Google a porté une attention particulière à la démonstration effectuée la semaine passée par Suphannee Sivakron, Jason Polakis et Angelos Keromytis dans le cadre de la Black Hat Asia.
Le groupe Internet est concerné au premier chef par les découvertes – document PDF, 12 pages – de ces trois chercheurs en sécurité informatique issus de l’université Columbia.
Et pour cause : leurs travaux se sont portés sur les CAPTCHA* (« Completely Automated Public Turing test to tell Computers and Humans Apart »), ces systèmes de filtrage des robots qui consistent, pour l’utilisateur d’un service en ligne, à prouver qu’il est bien un humain, en résolvant quelques problèmes simples sur lesquels les machines sont censées buter.
De nombreux sites exploitent le service reCaptcha développé par Google, sous la forme d’un widget JavaScript.
Ce widget, dont le code est caché pour empêcher son analyse, collecte diverses informations et les envoie aux ordinateurs de Google, qui décident du type de captcha à présenter.
Si la requête semble émaner d’une connexion « légitime », l’utilisateur doit simplement cocher une case. C’est le principe du « No captcha ».
En cas de doute, on passe à « l’Image reCaptcha » : il faut alors identifier et sélectionner des images ayant un contenu similaire.
Le dernier niveau est celui du « Text reCaptcha ». Sélectionné quand le niveau de risque est élevé ou que toutes les vérifications n’ont pas pu être effectuées, il demande de recopier des mots ou des suites de caractères – une pratique qui, soit dit en passant, a valu un procès à Google.
Les chercheurs ont d’abord cherché à comprendre ce qui influait sur le choix du captcha… et de quelle manière ce choix pouvait être guidé.
L’historique de navigation semble jouer un rôle important, indépendamment du réseau utilisé pour la connexion. Les trois chercheurs se sont aperçus qu’une machine était souvent considérée comme légitime lorsqu’elle disposait, depuis au moins 9 jours, d’un cookie associé aux services en ligne de Google.

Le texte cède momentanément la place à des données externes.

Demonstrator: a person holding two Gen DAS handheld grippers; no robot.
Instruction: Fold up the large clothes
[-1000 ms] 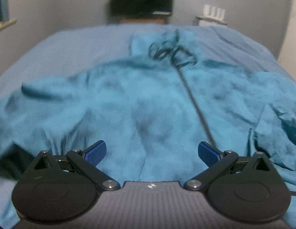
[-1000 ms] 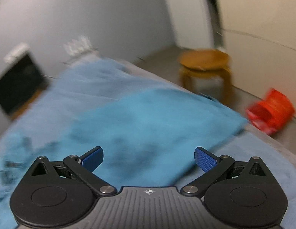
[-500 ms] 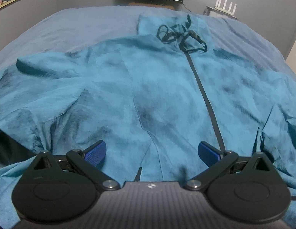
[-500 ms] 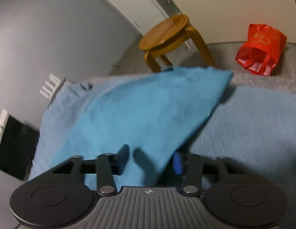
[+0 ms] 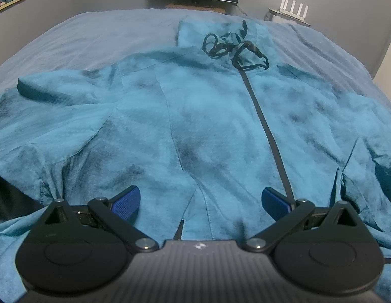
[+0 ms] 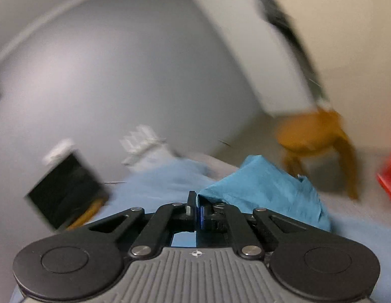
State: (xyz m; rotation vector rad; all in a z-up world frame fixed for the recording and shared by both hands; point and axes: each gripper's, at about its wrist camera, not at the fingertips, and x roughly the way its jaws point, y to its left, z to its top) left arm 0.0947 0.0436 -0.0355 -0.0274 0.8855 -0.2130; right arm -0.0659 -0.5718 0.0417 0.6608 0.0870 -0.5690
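Lying spread front-up across the blue-sheeted bed (image 5: 94, 32), the teal jacket (image 5: 200, 126) shows its dark zipper (image 5: 266, 131) running away from the camera toward a tangle of black drawcord (image 5: 235, 50) at the collar. The left tongs (image 5: 200, 200) hover above the hem with their blue pads wide apart, gripping nothing. The right tongs (image 6: 195, 212) are clamped tight on a fold of the same teal fabric (image 6: 266, 186), which bunches up just beyond the pads. That view is blurred; a wooden stool (image 6: 314, 139) stands on the floor beyond the bed.
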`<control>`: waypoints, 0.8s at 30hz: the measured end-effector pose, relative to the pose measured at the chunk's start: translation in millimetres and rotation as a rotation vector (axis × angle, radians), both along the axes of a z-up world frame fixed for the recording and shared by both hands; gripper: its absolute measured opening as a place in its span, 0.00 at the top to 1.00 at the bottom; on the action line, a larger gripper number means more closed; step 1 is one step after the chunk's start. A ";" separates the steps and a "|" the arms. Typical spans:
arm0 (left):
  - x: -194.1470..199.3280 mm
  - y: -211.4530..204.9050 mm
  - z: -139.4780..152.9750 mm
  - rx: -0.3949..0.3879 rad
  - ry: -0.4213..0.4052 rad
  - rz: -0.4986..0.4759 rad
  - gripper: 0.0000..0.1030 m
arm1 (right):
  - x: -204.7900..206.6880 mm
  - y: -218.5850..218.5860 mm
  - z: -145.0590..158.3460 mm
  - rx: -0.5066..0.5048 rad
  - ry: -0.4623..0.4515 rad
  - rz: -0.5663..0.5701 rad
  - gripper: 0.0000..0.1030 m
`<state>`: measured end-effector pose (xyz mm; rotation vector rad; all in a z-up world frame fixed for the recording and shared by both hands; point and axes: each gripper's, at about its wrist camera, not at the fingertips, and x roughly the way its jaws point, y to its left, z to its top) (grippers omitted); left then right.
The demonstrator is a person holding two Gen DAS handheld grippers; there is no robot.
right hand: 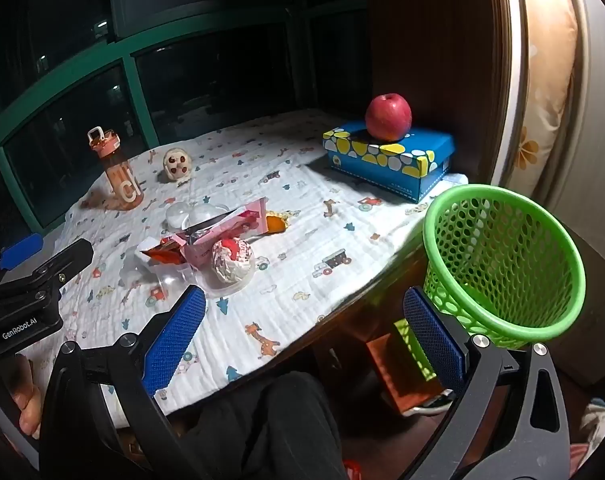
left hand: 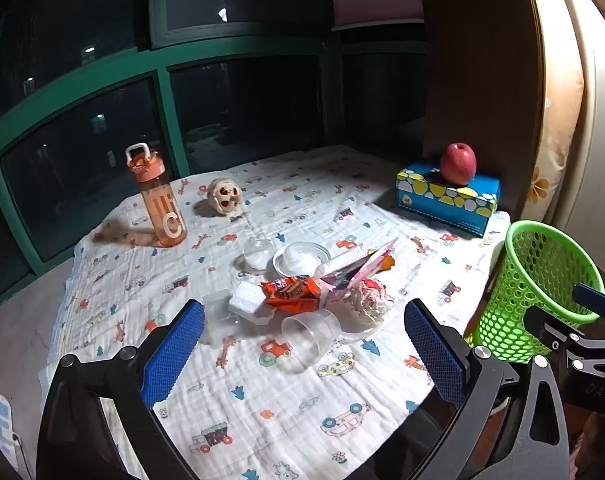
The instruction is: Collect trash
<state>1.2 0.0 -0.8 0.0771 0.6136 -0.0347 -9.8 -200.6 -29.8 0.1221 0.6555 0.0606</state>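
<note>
Mid-tabletop (left hand: 286, 408), on the cartoon-print cloth: trash pile (left hand: 302, 292) — orange snack wrapper (left hand: 292, 292), pink packet (left hand: 366, 270), crumpled paper ball (right hand: 232, 260), clear plastic cup (left hand: 308, 338) on its side, clear lids behind. Green mesh basket (right hand: 502, 264) sits off the tabletop's right edge, nothing visible inside. Left gripper (left hand: 302, 356) released, fingers (left hand: 174, 356) spread wide, nothing between them, hovering short of the cup. Right gripper (right hand: 302, 340) also released and empty, near the tabletop's front edge beside the basket. Orange bottle (left hand: 158, 200), skull toy (left hand: 224, 196), apple (left hand: 457, 163) on blue box (left hand: 446, 200) at the back.
</note>
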 end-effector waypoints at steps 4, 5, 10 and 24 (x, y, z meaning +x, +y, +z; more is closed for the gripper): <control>-2.5 -4.6 -0.4 0.012 -0.006 -0.010 0.06 | -0.1 -1.6 -0.4 0.003 -0.001 0.000 0.05; -0.8 -2.9 -1.3 -0.003 0.000 -0.015 0.06 | 0.0 -1.9 -0.5 0.002 0.000 -0.001 0.05; -2.2 -3.7 1.3 0.003 -0.010 -0.030 0.06 | -0.1 0.4 -0.7 0.001 0.001 0.002 0.05; 1.0 -1.9 -3.3 0.009 0.006 -0.014 0.06 | 0.2 -0.7 -2.2 0.008 0.001 0.002 0.05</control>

S’appuyant sur une partie du code de reCaptcha publiée sur GitHub, Sivakron, Polakis et Keromytis ont aussi déterminé qu’une connexion était considérée suspecte dès lors qu’elle se faisait sur un navigateur jugé trop ancien.
Jusque récemment, il était possible, pour un tiers, de déporter la résolution des captchas sur une adresse IP dont il avait le contrôle. Google ayant finalement corrigé la faille, les chercheurs ont dû mettre en place un hôte virtuel sur leur serveur, en lui associant les informations correspondant au site où s’affiche le captcha.
Ils se sont surtout rendu compte qu’une même IP (ici, celle de leur serveur) pouvait créer plus de 60 000 cookies par jour sans être bloquée, la seule limite étant celle des systèmes anti-DDoS. Ils ont ainsi pu obtenir plus de 50 000 « No Captchas » par jour.
Dans le cas des « Image Captchas », il a fallu recourir à l’intelligence artificielle. Et à quelques calculs de probabilités qui ont simplifié la tâche : dans 74 % des cas, deux des neuf images présentées doivent être sélectionnées, sachant qu’on peut en oublier une ou en choisir une mauvaise… et qu’elles se répètent parfois d’un captcha à l’autre.
Sur le principe de la rétroingénierie, Google Reverse Image Search a été mis à profit pour obtenir davantage d’informations sur les images : mots-clés, URL associées, éventuelle disponibilité en de plus grandes résolutions…
Pour reproduire la fonctionnalité sur leur serveur, les chercheurs ont examiné le format de l’adresse associée à chacune de leurs requêtes. Lorsque c’était nécessaire, ils ont traduit les descriptions en anglais via Google Translate.
L’intelligence artificielle, et plus précisément le machine learning, intervient lorsque les mots-clés attribués à une image ne correspondent pas à l’indice donné par reCaptcha. Dans ce cas, les mots sont représentés en vecteurs – avec Word2Vec – pour mieux comprendre leur proximité sémantique.
Certaines images se répétant souvent, il est possible d’en créer un historique avec les tags associés (pour plus de détails sur la réalisation, voir en pages 8 et 9 du document).
Selon les outils utilisés (Clarifai, Alchemy, TLD, NeuralTalk, Caffe…), le taux de réussite varie entre 40 et 50 %. En y ajoutant la technique de contournement évoquée plus haut, on en est à 70,78 % sur 2 235 tentatives, avec une durée moyenne de résolution de 19,2 secondes. La proportion atteint même 83,5 % sur Facebook, qui n’a pas apporté de modification à ses captchas, au contraire de Google, comme le soulignent les chercheurs.
* Nous avons choisi d’orthographier « CAPTCHA » en minuscules pour améliorer la lecture du texte.